Wednesday, May 23, 2007

Forced march for school kids


Fun for some...

From the ABC:


School children in Western Australia are being made to participate in traditional Australian sports such as cricket as part of a campaign to tackle obesity.

The Education Minister, Mark McGowan, says statistics show 30 per cent of girls and 23 per cent of boys in the state are overweight.

The government has made it compulsory for all students in years one to ten to do a minimum of two hours physical activity a week.

[...]

"So that kids can now at school for two hours a week play sports like cricket, athletics, tag-footy, netball, basketball, all those traditionally fun sports that are very important for growing up, very important for being healthy," he said.




I'm sure I'm not the only person who was forced to play "traditionally fun sports" including the above and grew to detest most of them.

Netball was something that I had to play a couple of times on primary school sports days because it was the 'girl's sport'. The boys got to play soccer. Hated netball.

Cricket. Don't even get me started on cricket. In fact, I hate any sport played with a bat and ball- cricket, baseball and softball are some of the most boring sports ever invented. I'm sure a spot of backyard and beach cricket is fun, but being marched off to stand around in a field with the sun in your eyes only to be jeered if you miss a catch 20 minutes later because you've fallen asleep on your feet is not fun. I detested cricket in school, and I still do now.

Athletics was something I only ever participated in a couple of times. Shot puts were heavy, javelins awkward, running was a chore- we usually had someone yelling at us and threatening us with more laps if we didn't hurry up. Besides, I wasn't very good at any of it. At least I don't hate athletics now. In fact, I actually enjoy running, when I don't have to push myself. Mustn't have been forced to do all that much of it in school after all. Also, it's something you can do by yourself when the mood takes you, it doesn't require a team or any equipment apart from a comfortable pair of shoes. Not bad.

Basketball- I think I played basketball at school at some point. I vaguely remember falling over on one of the outdoor asphalt/gravel courts and taking a whole heap of skin off my palm. Still, I played it socially on friday nights with some of my friends and enjoyed it, although I've never played it since and I'm not interested in watching it either (it's no fun when the game is full of uber tall people who just pock the ball in from enormous distances).

Tag-footy: presumably Mr McGowan is referring to the game I know as 'touch footy'. This involves my all time favourite school PE story of all:

One week we played touch footy for our weekly PE class. I caught the ball incorrectly and it somehow hit my ring finger end-on. It swelled up to twice its normal size and hurt like hell and over the next couple of weeks went variously blue, purple yellow and green. I couldn't bend it. A week later it was still discoloured and disfigured, not to mention painful, and I had a piano exam in 3 weeks' time, so I got a note from my mother asking for me to be excused from playing touch football the next week for that reason. The PE teacher absolutely went off his head at me, saying he could understand if I had an upcoming footy match or something and needed to recuperate for that(!), but being excused for a piano exam was "pathetic".

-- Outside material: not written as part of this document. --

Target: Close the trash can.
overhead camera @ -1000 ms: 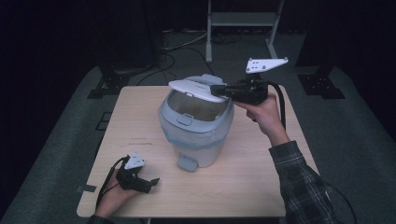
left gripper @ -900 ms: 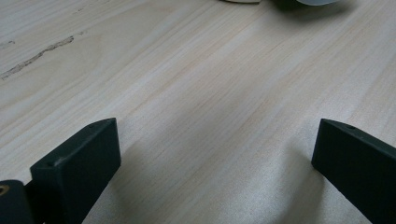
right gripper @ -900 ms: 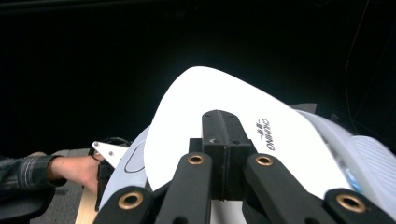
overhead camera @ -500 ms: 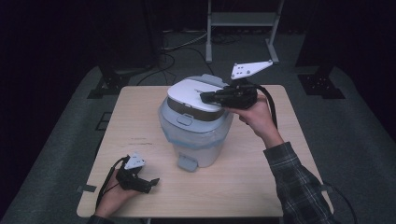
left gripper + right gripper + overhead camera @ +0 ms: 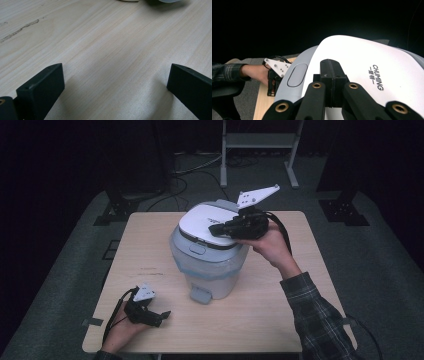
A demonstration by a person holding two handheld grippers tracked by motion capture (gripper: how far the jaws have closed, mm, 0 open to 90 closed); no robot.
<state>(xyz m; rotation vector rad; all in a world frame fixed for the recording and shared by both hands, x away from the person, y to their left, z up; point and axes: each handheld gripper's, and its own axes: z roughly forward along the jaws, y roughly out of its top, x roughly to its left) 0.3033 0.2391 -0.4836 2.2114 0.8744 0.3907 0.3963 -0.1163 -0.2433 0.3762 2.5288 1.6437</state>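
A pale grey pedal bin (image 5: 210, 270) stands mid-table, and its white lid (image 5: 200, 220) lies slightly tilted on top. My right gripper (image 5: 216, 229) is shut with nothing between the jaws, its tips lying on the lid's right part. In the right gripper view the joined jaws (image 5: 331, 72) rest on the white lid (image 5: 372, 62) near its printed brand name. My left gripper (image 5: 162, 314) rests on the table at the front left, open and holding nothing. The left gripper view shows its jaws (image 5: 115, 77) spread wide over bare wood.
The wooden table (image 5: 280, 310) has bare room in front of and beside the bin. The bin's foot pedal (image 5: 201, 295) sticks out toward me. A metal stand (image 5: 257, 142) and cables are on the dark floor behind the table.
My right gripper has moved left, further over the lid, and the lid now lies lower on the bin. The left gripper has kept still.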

For well over a year I could not bend my left ring finger down to touch my palm. I can now, but to this day, it sometimes gets 'locked' in place when I do so, and I have to use my right hand to make it straight again.

Fuck PE. Forcing kids to participate in those sports will probably drive more of them away from those games than it will create lifelong good habits for physical activity.

5 comments:

Magic Bellybutton said...

PE sucked. There must be some law that says that PE teachers have to be psychos.

How does cricket help? For the most part you are either standing around waiting for someone to hit the ball your way or sitting around waiting for your turn at the bat. Hardly the most active of sports.

"Traditionally fun" my arse. Bet they've never been last to be picked when the kids got to pick their own teams.

Mikey_Capital said...

Cricket, Rugby, and Soccer. I only got out of it cause I had bung knees. Hated all three of them. Didn't care for them at all.

Liked squash. The only game I have not sucked at that's physical. Only throwing 40kg extra around the court makes me worried I am going to have a heart attack.

Sarah said...

I found squash really tricky, but fun. Probably because it was one of the only sports we could *choose* to play, rather than being forced!

Sarah said...

How does cricket help? For the most part you are either standing around waiting for someone to hit the ball your way or sitting around waiting for your turn at the bat

That's so true- I remember entire PE classes just sitting on a log waiting to have one or two swings at a ball... boring and unproductive!

Justine said...

I bet as part of the enforced enjoyment the girls are forced to wear either skirts that barely cover their bottoms or worse still, 'gym knicks' with nothing over the top,...
and are generally sexualised by staff and co-students alike.